99fc86 No.1713 [View All]
Our task is simple. We are going to completely break the entire RSA cryptosystem! We're bigshots now.
But wait, how are we going to just crack RSA? With the Virtual Quantum Computer! Quick rundown to follow.
The main mathematical task that must be achieved to break RSA is to be able to factorize any integer instantly. The VQC is a promising way to do that.
What is the VQC?
The virtual quantum computer (VQC) is a grid made of infinite yet constructable sets that follow a known pattern. Like a quantum spreadsheet.
The grid is the superposition. The collapse of that superposition will be two input parameters, d and e which can be calculated easily for all integers, c, where c is the difference of two squares.
So, when the integers that are the difference of two squares are arranged into the grid and their corresponding properties are shown, a pattern emerges that shows calculation instead of searching is possible.
Legend
The map's legend is {e:n:d:x:a:b}, where d is the result of removing the largest square from c AKA the square root,
e is the remainder,
n is what you add to d to be exactly halfway between a and b,
and x is what you add to a to make d.
c is any number that is the difference of two squares, so odd numbers are included.
n*a and n*b for any c can be found n places apart in the cell at (e,1).
Rules of the grid: global rules
Each cell of the grid (e,n) has infinite elements or ZERO elements.

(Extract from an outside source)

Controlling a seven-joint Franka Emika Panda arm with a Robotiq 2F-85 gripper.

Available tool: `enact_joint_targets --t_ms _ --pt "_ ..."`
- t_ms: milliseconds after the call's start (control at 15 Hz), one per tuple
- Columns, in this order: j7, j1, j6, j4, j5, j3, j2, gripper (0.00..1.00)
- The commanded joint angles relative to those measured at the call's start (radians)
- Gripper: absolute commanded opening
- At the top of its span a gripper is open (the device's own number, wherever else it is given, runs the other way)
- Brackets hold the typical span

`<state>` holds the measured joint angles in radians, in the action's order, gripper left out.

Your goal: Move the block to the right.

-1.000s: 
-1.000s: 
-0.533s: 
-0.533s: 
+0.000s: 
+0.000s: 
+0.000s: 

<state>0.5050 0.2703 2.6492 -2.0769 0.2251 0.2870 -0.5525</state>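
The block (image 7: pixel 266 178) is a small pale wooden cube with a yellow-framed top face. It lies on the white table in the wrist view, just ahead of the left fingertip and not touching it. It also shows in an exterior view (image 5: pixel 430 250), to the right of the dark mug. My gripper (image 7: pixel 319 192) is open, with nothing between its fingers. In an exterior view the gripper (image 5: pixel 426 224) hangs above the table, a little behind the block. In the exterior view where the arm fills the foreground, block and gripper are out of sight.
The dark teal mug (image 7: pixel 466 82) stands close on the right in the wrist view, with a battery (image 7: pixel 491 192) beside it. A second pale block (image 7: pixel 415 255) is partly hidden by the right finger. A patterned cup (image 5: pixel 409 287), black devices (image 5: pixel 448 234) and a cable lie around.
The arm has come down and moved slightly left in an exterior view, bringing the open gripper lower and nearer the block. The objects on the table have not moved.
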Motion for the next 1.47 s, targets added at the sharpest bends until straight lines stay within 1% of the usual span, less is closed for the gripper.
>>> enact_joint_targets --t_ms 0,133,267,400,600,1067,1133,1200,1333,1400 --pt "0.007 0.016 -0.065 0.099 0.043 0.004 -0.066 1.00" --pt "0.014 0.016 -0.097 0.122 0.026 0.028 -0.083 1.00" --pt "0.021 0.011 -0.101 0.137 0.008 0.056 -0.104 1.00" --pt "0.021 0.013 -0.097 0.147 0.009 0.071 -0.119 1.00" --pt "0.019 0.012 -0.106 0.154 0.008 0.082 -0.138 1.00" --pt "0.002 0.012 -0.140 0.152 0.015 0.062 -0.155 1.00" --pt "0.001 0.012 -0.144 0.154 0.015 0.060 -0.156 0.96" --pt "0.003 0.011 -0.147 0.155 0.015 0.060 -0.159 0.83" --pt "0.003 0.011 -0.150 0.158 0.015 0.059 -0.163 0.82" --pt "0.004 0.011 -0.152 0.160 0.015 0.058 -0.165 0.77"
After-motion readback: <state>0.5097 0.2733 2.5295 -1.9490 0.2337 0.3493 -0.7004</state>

Each cell with one value has infinite elements, since every element can make a new one.
By induction, a cell only needs one value to make infinite values, that's part of the power of this and is why it is a virtual quantum computer as a whole.

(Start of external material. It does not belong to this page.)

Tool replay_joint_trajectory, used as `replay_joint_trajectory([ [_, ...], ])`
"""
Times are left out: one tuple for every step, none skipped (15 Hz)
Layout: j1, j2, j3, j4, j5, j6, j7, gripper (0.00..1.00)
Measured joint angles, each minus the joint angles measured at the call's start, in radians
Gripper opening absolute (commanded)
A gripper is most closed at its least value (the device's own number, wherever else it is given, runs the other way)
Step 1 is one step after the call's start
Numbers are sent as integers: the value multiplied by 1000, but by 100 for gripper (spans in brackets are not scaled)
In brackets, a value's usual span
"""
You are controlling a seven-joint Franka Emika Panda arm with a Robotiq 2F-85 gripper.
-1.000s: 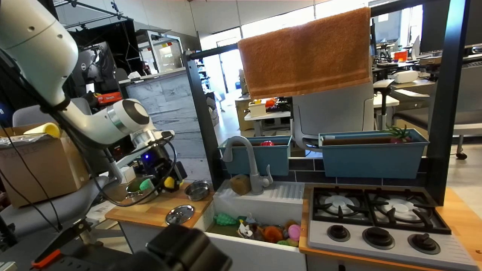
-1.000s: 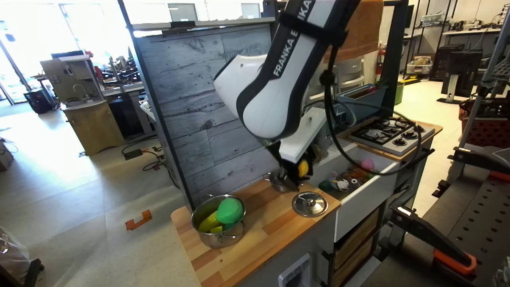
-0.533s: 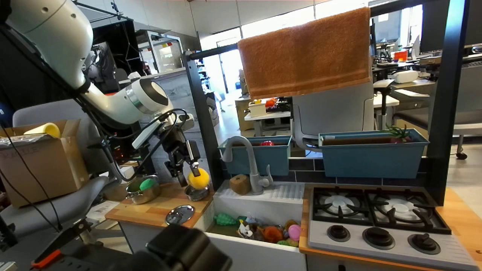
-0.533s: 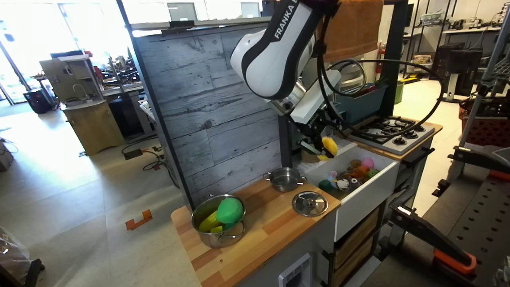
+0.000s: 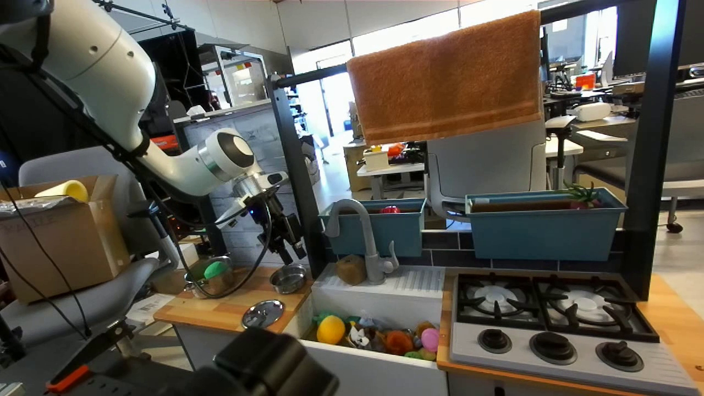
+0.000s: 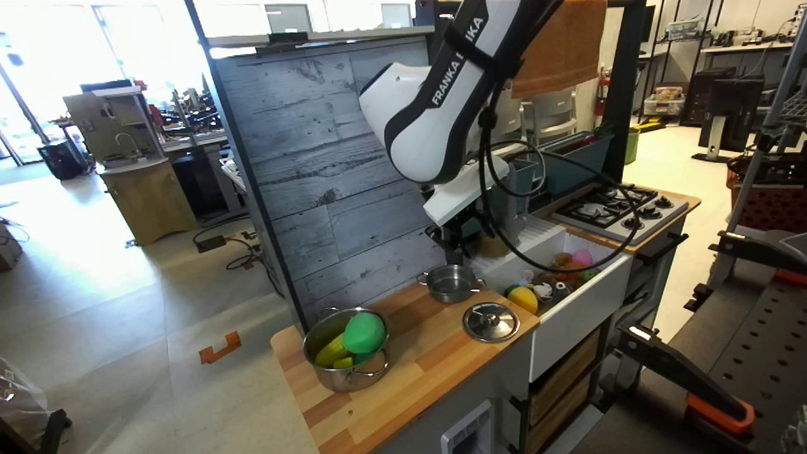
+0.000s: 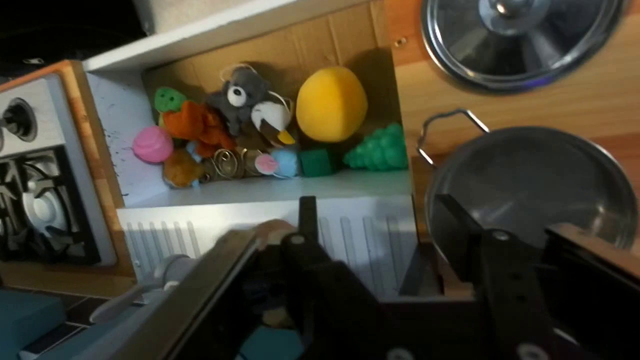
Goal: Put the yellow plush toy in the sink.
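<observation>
In an exterior view I have my smooth white jointed robot arm (image 5: 107,66) slanted down from the upper left, then bent out to a dark-capped, rounded white wrist (image 5: 226,157). Below that, my black two-fingered mechanical tool (image 5: 294,257) points downward at a tilt, a small blue light (image 5: 251,211) lit near its base. In an exterior view the white-and-black link lettered FRANKA (image 6: 441,116) slopes from the top edge. My wrist view shows the tool's slim black fingers (image 7: 308,220) parted, a wide gap between their tips.
</observation>
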Motion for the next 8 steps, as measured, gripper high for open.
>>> replay_joint_trajectory([
  [0, 18, -3, 14, 0, 30, 20, 98],
  [0, 36, -5, 29, 0, 36, 30, 84],
  [0, 51, -5, 46, 1, 17, 30, 90],
  [0, 64, -5, 61, 2, 1, 30, 98],
  [0, 72, -5, 72, 2, -10, 30, 99],
  [0, 76, -5, 78, 3, -16, 30, 99],
  [0, 77, -5, 80, 3, -18, 30, 99],
  [0, 77, -5, 81, 4, -19, 30, 99],
])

The t variable is what will allow you to walk across these infinite elements.
If a grid cell has elements, all elements are constructable from a finite set of root elements.
The grid is indexed using e, n, and t, where e is the rows, n is the columns, and t is the specific element in the cell-group.
Thus, only three variables are required to identify an element: e, n and t.
All products of odd numbers and all products of pairs of even numbers are the difference of two squares.
The x-intercept of the line that goes through the point containing the factors of c is (a + 1).
(1, 1) - the key
The values of a and b at 1,1 are related to the length of the longest side in right angled triangles.
The values here can be used to create the entire grid.
The values here determine the values of the rows to the left and right, which determine the values of the whole column.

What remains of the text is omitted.